**Task to complete**:
Print, in exact form, the lines below from the one containing "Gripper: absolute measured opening" through the one containing "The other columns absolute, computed", and omit all others.

==================================================

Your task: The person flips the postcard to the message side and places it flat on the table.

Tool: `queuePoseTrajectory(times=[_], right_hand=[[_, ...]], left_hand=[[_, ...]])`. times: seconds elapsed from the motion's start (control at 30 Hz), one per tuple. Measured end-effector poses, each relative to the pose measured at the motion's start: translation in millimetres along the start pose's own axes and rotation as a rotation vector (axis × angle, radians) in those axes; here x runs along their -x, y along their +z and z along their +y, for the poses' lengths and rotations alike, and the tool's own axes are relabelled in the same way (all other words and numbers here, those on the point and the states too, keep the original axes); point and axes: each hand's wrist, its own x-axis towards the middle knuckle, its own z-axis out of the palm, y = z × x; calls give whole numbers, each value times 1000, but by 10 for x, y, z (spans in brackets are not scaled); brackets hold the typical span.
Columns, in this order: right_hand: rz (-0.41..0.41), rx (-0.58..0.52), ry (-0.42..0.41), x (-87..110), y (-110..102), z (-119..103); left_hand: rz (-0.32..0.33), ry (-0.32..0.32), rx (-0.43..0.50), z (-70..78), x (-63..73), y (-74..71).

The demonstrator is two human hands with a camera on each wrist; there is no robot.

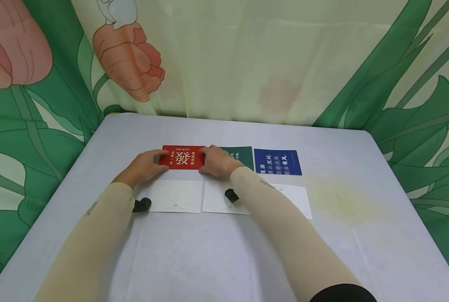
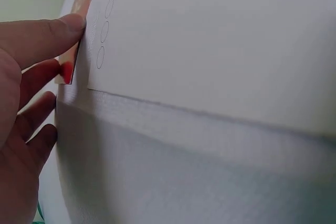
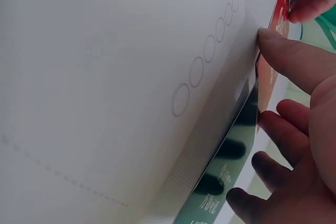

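A red postcard (image 1: 182, 157) with white characters and "GET RICH" lies in the back row on the table, between both hands. My left hand (image 1: 147, 165) holds its left end, thumb at the near edge and forefinger at the far corner. My right hand (image 1: 217, 162) holds the right end the same way, its other fingers over the green postcard (image 1: 245, 156), partly hiding it. In the right wrist view, the right thumb (image 3: 286, 51) lies along the red card's near edge. To the right lies a blue postcard (image 1: 278, 162) with white writing.
In front is a row of white cards: a left one (image 1: 176, 196), a middle one (image 1: 214, 201) and a right one (image 1: 297, 197), partly under the right sleeve (image 1: 281, 209). The white-covered table (image 1: 194, 260) ends at a printed curtain (image 1: 224, 63) behind.
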Motion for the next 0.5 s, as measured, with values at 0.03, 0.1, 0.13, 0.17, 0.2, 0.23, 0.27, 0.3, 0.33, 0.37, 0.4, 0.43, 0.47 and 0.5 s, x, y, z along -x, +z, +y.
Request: queuePoseTrajectory(times=[0.03, 0.1, 0.13, 0.17, 0.2, 0.23, 0.27, 0.3, 0.33, 0.37, 0.4, 0.43, 0.47, 0.5], right_hand=[[0, 1, 2, -1, -2, -4], [2, 0, 6, -3, -5, -15], [1, 1, 6, -4, -8, -19], [0, 2, 6, -4, -10, -23], [-2, 6, 4, -6, -11, -27], [-2, 10, 3, -7, -12, -29], [-3, 11, 1, -8, -12, -29], [-3, 18, -4, -10, -12, -30], [-2, 22, -10, -10, -11, -30], [0, 31, -17, -10, -9, -28], [2, 44, -25, -11, -6, -25], [4, 57, -31, -12, -5, -24], [4, 68, -37, -11, -2, -21], [3, 79, -43, -11, 1, -20]], left_hand=[[-1, -3, -1, 3, -1, -4], [-5, -8, -6, 11, 0, -16], [-8, -12, -7, 16, 1, -23], [-12, -14, -10, 21, 3, -31], [-17, -15, -16, 24, 5, -39], [-22, -16, -21, 26, 7, -46], [-27, -16, -26, 32, 12, -53], [-30, -13, -36, 35, 16, -57], [-33, -7, -50, 36, 18, -57], [-35, 5, -70, 40, 21, -56], [-37, 19, -92, 43, 27, -54], [-38, 34, -115, 48, 32, -50], [-37, 49, -136, 50, 38, -44], [-35, 65, -160, 48, 43, -36]])
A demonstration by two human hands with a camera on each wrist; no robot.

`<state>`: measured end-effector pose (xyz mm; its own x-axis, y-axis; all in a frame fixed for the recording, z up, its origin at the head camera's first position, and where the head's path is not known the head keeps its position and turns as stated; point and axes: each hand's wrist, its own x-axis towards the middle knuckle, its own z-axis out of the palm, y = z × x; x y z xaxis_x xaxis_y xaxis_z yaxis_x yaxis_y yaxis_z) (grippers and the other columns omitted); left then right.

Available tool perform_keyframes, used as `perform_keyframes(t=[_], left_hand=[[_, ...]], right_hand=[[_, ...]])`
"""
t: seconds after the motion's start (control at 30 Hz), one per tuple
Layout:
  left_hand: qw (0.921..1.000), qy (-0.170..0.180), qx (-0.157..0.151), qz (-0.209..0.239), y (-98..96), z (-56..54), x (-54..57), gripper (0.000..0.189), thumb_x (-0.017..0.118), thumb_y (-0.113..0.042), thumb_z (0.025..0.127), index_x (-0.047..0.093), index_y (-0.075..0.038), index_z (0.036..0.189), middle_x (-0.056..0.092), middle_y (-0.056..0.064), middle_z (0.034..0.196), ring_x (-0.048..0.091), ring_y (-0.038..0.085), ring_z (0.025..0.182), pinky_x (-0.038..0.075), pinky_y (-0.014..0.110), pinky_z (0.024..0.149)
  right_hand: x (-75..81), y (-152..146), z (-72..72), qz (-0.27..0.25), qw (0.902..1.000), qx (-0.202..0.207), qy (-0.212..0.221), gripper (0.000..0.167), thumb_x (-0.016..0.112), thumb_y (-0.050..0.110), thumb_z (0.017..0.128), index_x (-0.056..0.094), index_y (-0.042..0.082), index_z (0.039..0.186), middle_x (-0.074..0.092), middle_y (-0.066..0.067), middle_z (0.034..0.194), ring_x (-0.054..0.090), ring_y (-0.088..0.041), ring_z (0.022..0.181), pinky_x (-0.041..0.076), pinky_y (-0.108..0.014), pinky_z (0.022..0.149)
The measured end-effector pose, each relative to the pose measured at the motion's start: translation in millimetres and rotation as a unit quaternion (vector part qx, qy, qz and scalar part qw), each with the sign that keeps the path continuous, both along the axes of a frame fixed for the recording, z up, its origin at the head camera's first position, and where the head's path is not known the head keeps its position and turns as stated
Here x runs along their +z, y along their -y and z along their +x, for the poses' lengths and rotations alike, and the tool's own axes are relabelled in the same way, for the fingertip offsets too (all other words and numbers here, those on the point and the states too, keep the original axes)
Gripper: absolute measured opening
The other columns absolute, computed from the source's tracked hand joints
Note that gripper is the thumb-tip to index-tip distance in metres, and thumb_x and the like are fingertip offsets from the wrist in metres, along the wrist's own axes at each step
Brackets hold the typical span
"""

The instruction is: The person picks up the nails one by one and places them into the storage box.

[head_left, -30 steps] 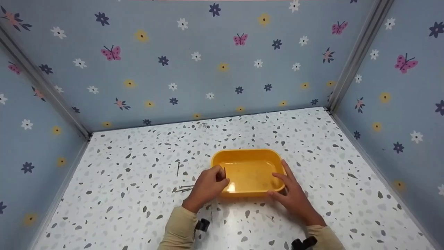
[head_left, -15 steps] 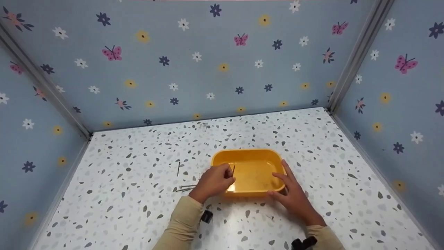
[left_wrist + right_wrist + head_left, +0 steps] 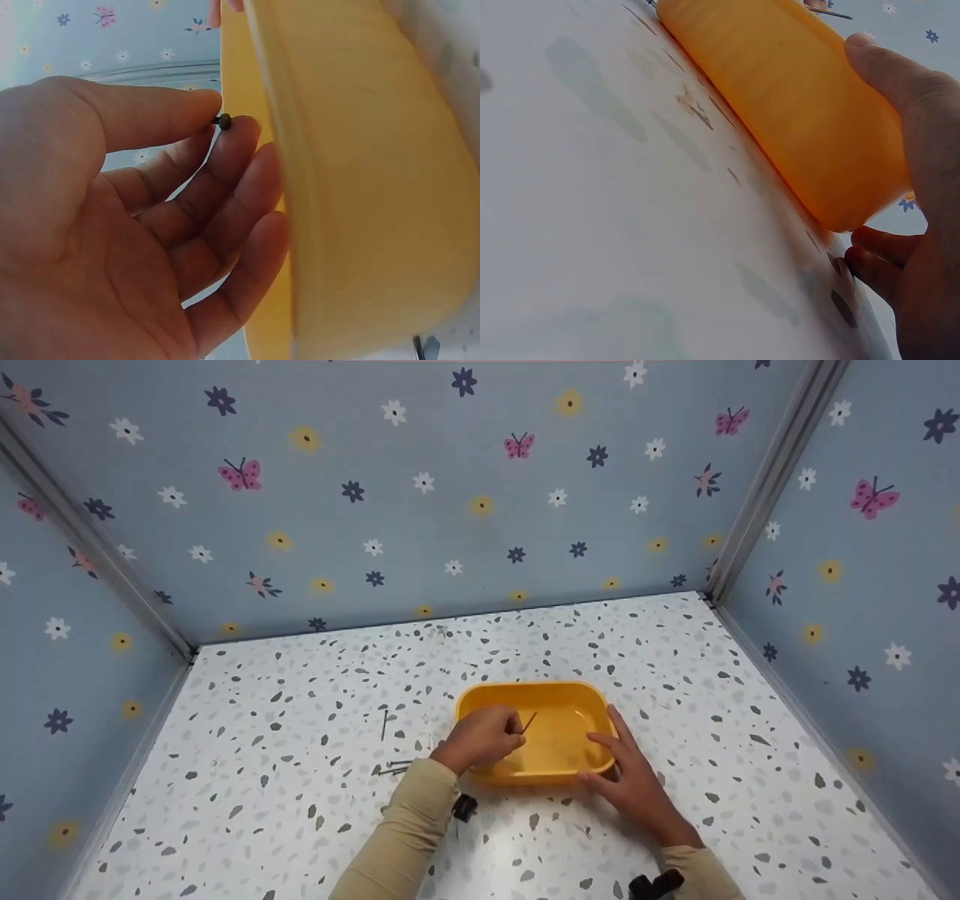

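A thin dark nail (image 3: 529, 723) is pinched between the thumb and fingers of my left hand (image 3: 484, 737), above the inside of a yellow plastic tray (image 3: 540, 778). In the left wrist view the nail's round head (image 3: 225, 121) shows at the thumb tip, beside the tray wall (image 3: 367, 172). The nail's pointed end (image 3: 836, 14) appears past the rim in the right wrist view. My right hand (image 3: 634, 784) holds the tray's right end, with its thumb at the front rim and its fingers spread around the corner.
Left of the tray, one nail (image 3: 385, 725) lies alone on the speckled white table (image 3: 262, 780). A few more nails (image 3: 394, 768) lie together nearer my left forearm, partly hidden by it. Flower-patterned panels (image 3: 420, 525) enclose the table at the back and sides.
My left hand has moved right, from the tray's left edge to farther over its inside, and the nail has tilted over to the right. My right hand and the tray have stayed put.
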<state>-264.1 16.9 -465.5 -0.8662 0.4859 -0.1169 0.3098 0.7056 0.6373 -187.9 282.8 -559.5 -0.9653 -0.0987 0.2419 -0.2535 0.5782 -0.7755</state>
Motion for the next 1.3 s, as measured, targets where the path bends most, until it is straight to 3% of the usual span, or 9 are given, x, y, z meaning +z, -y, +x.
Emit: perform_keyframes(t=[0.37, 0.7, 1.0, 1.3], left_hand=[[0.9996, 0.015, 0.01, -0.02, -14.6, -7.6, -3.2, 0.01, 0.07, -0.019, 0.094, 0.065, -0.019, 0.085, 0.061, -0.005, 0.082, 0.055, 0.014, 0.073, 0.046, 0.03, 0.065], [0.9968, -0.01, -0.019, -0.077, -21.5, -15.5, -3.0, 0.01, 0.066, -0.017, 0.094, 0.068, -0.017, 0.084, 0.061, -0.007, 0.079, 0.053, 0.012, 0.068, 0.042, 0.027, 0.06], [0.9963, 0.02, 0.01, -0.083, -26.8, -21.6, -7.6, 0.015, 0.066, -0.018, 0.093, 0.065, -0.017, 0.078, 0.059, -0.003, 0.074, 0.054, 0.013, 0.063, 0.042, 0.027, 0.056], [0.9954, 0.011, 0.011, -0.094, -30.3, -20.4, -9.9, 0.013, 0.064, -0.015, 0.092, 0.065, -0.016, 0.08, 0.059, -0.003, 0.075, 0.054, 0.015, 0.066, 0.042, 0.029, 0.059]], right_hand=[[-0.2, -1.1, -0.5, 0.0, 1.0, 0.004, -0.002, 0.069, 0.074, 0.051, 0.087, 0.054, 0.016, 0.143, 0.004, 0.006, 0.168, 0.016, -0.029, 0.151, 0.023, -0.052, 0.116], [0.5, 0.2, 0.1, -0.008, 1.0, 0.002, 0.004, 0.07, 0.075, 0.052, 0.086, 0.055, 0.016, 0.142, 0.005, 0.007, 0.168, 0.015, -0.026, 0.151, 0.022, -0.05, 0.116], [-0.6, 0.0, -0.1, -0.008, 0.9999, 0.002, 0.008, 0.07, 0.075, 0.052, 0.086, 0.054, 0.017, 0.143, 0.004, 0.007, 0.167, 0.015, -0.026, 0.151, 0.021, -0.051, 0.117], [-0.4, -0.6, -1.0, -0.006, 1.0, 0.005, 0.002, 0.069, 0.076, 0.05, 0.086, 0.055, 0.016, 0.142, 0.005, 0.006, 0.167, 0.014, -0.026, 0.151, 0.021, -0.051, 0.116]])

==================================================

**Response to this exercise**:
Gripper: absolute measured opening
The other columns absolute, computed from the source's tracked hand joints

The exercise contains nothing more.